- _Work request_
Exact repetition is required: reproduce every line of the data.

- _Data segment_
•••

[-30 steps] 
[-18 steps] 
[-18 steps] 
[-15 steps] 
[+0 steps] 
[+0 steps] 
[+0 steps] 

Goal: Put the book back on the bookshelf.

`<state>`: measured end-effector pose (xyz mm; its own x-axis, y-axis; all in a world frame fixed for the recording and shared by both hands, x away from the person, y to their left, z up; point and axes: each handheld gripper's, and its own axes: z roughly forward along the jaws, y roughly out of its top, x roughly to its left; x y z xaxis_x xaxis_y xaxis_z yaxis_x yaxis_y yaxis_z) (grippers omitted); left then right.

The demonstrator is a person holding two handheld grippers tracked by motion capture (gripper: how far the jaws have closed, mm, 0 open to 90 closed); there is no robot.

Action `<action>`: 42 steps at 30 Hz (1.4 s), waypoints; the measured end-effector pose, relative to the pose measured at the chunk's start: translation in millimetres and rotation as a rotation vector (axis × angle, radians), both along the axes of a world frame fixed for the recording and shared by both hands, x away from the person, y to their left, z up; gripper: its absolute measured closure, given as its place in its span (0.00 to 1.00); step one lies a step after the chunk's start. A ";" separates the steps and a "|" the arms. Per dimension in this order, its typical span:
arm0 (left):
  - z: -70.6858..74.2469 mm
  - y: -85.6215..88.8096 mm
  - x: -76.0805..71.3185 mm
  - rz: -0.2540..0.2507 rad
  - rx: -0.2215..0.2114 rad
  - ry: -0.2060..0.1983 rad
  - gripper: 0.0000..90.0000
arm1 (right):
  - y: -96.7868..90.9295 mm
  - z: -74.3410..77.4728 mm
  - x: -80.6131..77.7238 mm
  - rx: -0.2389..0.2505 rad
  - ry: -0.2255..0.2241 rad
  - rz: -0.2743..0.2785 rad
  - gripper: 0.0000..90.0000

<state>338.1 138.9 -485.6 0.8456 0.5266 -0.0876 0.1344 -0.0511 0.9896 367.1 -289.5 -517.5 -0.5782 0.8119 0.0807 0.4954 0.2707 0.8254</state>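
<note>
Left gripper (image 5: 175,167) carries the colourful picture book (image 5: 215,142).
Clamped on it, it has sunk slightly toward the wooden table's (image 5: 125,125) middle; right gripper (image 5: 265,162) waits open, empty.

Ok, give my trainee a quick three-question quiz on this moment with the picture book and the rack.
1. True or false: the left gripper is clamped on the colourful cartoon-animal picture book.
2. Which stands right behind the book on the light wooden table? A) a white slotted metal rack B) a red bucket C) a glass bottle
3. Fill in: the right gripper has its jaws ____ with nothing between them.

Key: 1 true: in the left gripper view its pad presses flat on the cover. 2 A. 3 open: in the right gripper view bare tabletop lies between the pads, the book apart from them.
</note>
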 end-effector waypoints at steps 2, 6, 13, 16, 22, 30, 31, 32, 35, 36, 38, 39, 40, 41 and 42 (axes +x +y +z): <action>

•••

- _Exercise answer_
[-30 steps] 
[-18 steps] 
[-18 steps] 
[-15 steps] 
[+0 steps] 
[+0 steps] 
[+0 steps] 

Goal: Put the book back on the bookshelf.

`<state>`: measured end-effector pose (xyz mm; its own x-axis, y-axis; all in a world frame fixed for the recording and shared by both hands, x away from the person, y to their left, z up; point and axes: each handheld gripper's, and its own axes: z roughly forward along the jaws, y roughly out of its top, x roughly to its left; x y z xaxis_x xaxis_y xaxis_z yaxis_x yaxis_y yaxis_z) (grippers omitted); left then right.

The demonstrator is a person holding two handheld grippers tracked by motion capture (gripper: how far the jaws have closed, mm, 0 open to 90 closed); there is no robot.

Action `<action>`: 42 steps at 30 Hz (1.4 s), waypoints; the measured end-effector pose, relative to the pose measured at the chunk's start: translation in millimetres and rotation as a rotation vector (axis × angle, radians), both along the axes of a world frame fixed for the recording and shared by both hands, x away from the person, y to their left, z up; gripper: its absolute measured closure, given as its place in its span (0.00 to 1.00); step one lies a step after the chunk's start. A ";" separates the steps and a "|" the arms. Per dimension in this order, its typical span:
arm0 (left):
  - z: -70.6858..74.2469 mm
  - y: -85.6215..88.8096 mm
  - x: -76.0805..71.3185 mm
  - rz: -0.2540..0.2507 rad
  - rx: -0.2215..0.2114 rad
  - ry: -0.2060..0.1983 rad
  - gripper: 0.0000..90.0000
arm1 (right):
  - y: -96.7868..90.9295 mm
  - z: -74.3410..77.4728 mm
  - x: -80.6131..77.7238 mm
  - rx: -0.2389..0.2505 rad
  - ry: -0.2255..0.2241 rad
  - rz: -0.2743..0.2785 rad
  - gripper: 0.0000..90.0000

<state>338.1 138.9 -485.6 0.8456 0.5266 -0.0876 0.1344 -0.0511 0.9896 367.1 -289.5 -517.5 -0.5782 0.8119 0.0807 0.4954 0.2707 0.8254</state>
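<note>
Left gripper (image 5: 175,167) carries the colourful picture book (image 5: 215,142).
Clamped on it, it has sunk slightly toward the wooden table's (image 5: 125,125) middle; right gripper (image 5: 265,162) waits open, empty.

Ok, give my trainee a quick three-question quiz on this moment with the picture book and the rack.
1. True or false: the left gripper is clamped on the colourful cartoon-animal picture book.
2. Which stands right behind the book on the light wooden table? A) a white slotted metal rack B) a red bucket C) a glass bottle
3. Fill in: the right gripper has its jaws ____ with nothing between them.

Key: 1 true: in the left gripper view its pad presses flat on the cover. 2 A. 3 open: in the right gripper view bare tabletop lies between the pads, the book apart from them.
</note>
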 end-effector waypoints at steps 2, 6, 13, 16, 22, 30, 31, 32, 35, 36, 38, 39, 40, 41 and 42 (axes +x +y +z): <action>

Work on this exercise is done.